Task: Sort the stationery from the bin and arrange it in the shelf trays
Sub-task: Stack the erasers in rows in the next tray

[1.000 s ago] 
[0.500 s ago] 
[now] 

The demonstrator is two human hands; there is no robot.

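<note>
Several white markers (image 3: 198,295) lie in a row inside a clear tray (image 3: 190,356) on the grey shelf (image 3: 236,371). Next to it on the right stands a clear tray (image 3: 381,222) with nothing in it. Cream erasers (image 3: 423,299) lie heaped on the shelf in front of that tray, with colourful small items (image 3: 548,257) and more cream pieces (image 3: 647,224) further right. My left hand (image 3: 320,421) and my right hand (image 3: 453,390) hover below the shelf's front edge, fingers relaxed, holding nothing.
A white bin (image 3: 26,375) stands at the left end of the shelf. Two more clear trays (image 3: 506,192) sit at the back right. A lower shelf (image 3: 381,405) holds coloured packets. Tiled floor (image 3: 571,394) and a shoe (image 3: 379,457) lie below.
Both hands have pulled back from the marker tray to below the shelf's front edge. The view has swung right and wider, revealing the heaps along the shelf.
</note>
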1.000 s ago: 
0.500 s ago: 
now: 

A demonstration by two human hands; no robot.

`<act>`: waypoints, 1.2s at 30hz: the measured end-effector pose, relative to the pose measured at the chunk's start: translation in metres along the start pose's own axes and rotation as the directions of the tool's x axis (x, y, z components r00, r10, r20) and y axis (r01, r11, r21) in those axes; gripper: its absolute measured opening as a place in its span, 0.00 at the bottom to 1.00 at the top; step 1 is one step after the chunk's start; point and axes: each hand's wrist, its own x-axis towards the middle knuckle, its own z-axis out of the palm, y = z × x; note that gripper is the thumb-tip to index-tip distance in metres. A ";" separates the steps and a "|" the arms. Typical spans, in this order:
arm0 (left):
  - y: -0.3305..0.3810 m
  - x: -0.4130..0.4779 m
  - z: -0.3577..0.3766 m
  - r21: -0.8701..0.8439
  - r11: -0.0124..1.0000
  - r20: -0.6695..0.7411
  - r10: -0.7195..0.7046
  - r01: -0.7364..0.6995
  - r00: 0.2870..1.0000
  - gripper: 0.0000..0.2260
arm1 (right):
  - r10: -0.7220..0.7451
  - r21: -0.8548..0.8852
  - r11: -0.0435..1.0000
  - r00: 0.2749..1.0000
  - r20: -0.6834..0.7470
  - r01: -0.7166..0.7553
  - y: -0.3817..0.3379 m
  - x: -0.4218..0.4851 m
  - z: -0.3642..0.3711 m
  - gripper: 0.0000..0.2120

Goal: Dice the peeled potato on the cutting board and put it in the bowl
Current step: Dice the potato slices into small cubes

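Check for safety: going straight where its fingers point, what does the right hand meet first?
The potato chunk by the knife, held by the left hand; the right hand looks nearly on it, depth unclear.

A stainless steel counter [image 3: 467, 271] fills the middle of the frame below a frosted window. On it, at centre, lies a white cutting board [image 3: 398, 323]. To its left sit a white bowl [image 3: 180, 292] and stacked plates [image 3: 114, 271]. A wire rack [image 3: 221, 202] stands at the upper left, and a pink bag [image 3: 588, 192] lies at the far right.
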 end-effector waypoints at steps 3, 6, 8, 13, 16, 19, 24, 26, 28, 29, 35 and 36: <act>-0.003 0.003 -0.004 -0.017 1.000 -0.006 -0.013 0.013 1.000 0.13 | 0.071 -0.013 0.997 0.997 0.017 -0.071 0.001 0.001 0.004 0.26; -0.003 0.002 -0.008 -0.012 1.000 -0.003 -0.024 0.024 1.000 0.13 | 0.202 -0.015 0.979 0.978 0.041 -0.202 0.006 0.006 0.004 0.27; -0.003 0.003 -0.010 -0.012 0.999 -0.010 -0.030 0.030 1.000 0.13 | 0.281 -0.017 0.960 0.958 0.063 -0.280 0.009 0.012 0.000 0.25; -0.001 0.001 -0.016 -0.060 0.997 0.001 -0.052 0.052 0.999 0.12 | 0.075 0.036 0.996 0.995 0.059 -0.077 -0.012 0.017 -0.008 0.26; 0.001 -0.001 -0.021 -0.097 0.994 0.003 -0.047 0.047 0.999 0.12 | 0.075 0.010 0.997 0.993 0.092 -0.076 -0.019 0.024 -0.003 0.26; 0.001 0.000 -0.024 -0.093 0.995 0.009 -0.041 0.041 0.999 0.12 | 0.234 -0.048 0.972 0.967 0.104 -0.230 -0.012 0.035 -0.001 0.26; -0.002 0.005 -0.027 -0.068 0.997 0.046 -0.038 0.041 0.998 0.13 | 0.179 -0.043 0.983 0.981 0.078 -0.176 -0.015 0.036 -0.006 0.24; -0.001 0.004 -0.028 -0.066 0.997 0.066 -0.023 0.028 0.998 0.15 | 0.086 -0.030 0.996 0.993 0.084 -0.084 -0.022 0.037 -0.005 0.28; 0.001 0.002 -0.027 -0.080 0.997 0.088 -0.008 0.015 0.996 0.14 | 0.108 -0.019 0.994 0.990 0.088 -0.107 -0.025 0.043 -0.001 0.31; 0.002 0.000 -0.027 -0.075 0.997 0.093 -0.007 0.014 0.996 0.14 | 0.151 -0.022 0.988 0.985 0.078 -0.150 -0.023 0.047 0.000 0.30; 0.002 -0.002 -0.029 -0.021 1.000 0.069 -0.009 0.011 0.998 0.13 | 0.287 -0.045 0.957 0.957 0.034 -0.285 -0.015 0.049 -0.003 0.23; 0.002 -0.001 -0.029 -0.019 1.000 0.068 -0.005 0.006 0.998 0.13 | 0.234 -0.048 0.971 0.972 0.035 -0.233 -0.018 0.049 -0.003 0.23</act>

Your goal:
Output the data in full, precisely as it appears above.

Result:
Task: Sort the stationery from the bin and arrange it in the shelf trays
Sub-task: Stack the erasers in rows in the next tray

[1.000 s ago] 
[0.500 s ago] 
[now] 

The demonstrator is two human hands; there is no robot.

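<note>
Several white markers (image 3: 198,295) lie in a row inside a clear tray (image 3: 190,356) on the grey shelf (image 3: 236,371). Next to it on the right stands a clear tray (image 3: 381,222) with nothing in it. Cream erasers (image 3: 423,299) lie heaped on the shelf in front of that tray, with colourful small items (image 3: 548,257) and more cream pieces (image 3: 647,224) further right. My left hand (image 3: 320,421) and my right hand (image 3: 453,390) hover below the shelf's front edge, fingers relaxed, holding nothing.
A white bin (image 3: 26,375) stands at the left end of the shelf. Two more clear trays (image 3: 506,192) sit at the back right. A lower shelf (image 3: 381,405) holds coloured packets. Tiled floor (image 3: 571,394) and a shoe (image 3: 379,457) lie below.
Both hands have pulled back from the marker tray to below the shelf's front edge. The view has swung right and wider, revealing the heaps along the shelf.
</note>
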1.000 s ago: 
0.500 s ago: 
now: 

A demonstration by two human hands; no robot.

`<act>`: waypoints, 1.2s at 30hz: the measured end-effector pose, relative to the pose measured at the chunk's start: translation in metres along the start pose's own axes and rotation as the directions of the tool's x axis (x, y, z components r00, r10, r20) and y axis (r01, r11, r21) in those axes; gripper: its absolute measured opening as a place in its span, 0.00 at the bottom to 1.00 at the top; step 1 is one step after the chunk's start; point and axes: each hand's wrist, its own x-axis towards the middle knuckle, its own z-axis out of the palm, y = z × x; note that gripper is the thumb-tip to index-tip distance in metres. A ";" separates the steps and a "|" the arms. Typical spans, in this order:
arm0 (left):
  - y: -0.3305..0.3810 m
  - x: -0.4130..0.4779 m
  - z: -0.3577..0.3766 m
  - r21: -0.8701..0.8439
  - r11: -0.0124..1.0000
  - r20: -0.6695..0.7411
  - r10: -0.7195..0.7046
  - r01: -0.7364..0.6995
  - r00: 0.2870..1.0000
  - gripper: 0.0000..0.2260
arm1 (right):
  - r10: -0.7220..0.7451
  - r21: -0.8548..0.8852
  - r11: -0.0435..1.0000
  - r00: 0.2749..1.0000
  - r20: -0.6834..0.7470
  - r01: -0.7166..0.7553
  - y: -0.3817..0.3379 m
  - x: -0.4218..0.4851 m
  - z: -0.3642..0.3711 m
  - gripper: 0.0000..0.2120

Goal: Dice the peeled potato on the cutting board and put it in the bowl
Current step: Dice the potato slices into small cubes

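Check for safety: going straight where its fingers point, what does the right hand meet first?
The potato chunk by the knife, held by the left hand; the right hand looks nearly on it, depth unclear.

A stainless steel counter [image 3: 467, 271] fills the middle of the frame below a frosted window. On it, at centre, lies a white cutting board [image 3: 398, 323]. To its left sit a white bowl [image 3: 180, 292] and stacked plates [image 3: 114, 271]. A wire rack [image 3: 221, 202] stands at the upper left, and a pink bag [image 3: 588, 192] lies at the far right.
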 end-effector waypoints at steps 3, 6, 8, 13, 16, 19, 24, 26, 28, 29, 35 and 36: <act>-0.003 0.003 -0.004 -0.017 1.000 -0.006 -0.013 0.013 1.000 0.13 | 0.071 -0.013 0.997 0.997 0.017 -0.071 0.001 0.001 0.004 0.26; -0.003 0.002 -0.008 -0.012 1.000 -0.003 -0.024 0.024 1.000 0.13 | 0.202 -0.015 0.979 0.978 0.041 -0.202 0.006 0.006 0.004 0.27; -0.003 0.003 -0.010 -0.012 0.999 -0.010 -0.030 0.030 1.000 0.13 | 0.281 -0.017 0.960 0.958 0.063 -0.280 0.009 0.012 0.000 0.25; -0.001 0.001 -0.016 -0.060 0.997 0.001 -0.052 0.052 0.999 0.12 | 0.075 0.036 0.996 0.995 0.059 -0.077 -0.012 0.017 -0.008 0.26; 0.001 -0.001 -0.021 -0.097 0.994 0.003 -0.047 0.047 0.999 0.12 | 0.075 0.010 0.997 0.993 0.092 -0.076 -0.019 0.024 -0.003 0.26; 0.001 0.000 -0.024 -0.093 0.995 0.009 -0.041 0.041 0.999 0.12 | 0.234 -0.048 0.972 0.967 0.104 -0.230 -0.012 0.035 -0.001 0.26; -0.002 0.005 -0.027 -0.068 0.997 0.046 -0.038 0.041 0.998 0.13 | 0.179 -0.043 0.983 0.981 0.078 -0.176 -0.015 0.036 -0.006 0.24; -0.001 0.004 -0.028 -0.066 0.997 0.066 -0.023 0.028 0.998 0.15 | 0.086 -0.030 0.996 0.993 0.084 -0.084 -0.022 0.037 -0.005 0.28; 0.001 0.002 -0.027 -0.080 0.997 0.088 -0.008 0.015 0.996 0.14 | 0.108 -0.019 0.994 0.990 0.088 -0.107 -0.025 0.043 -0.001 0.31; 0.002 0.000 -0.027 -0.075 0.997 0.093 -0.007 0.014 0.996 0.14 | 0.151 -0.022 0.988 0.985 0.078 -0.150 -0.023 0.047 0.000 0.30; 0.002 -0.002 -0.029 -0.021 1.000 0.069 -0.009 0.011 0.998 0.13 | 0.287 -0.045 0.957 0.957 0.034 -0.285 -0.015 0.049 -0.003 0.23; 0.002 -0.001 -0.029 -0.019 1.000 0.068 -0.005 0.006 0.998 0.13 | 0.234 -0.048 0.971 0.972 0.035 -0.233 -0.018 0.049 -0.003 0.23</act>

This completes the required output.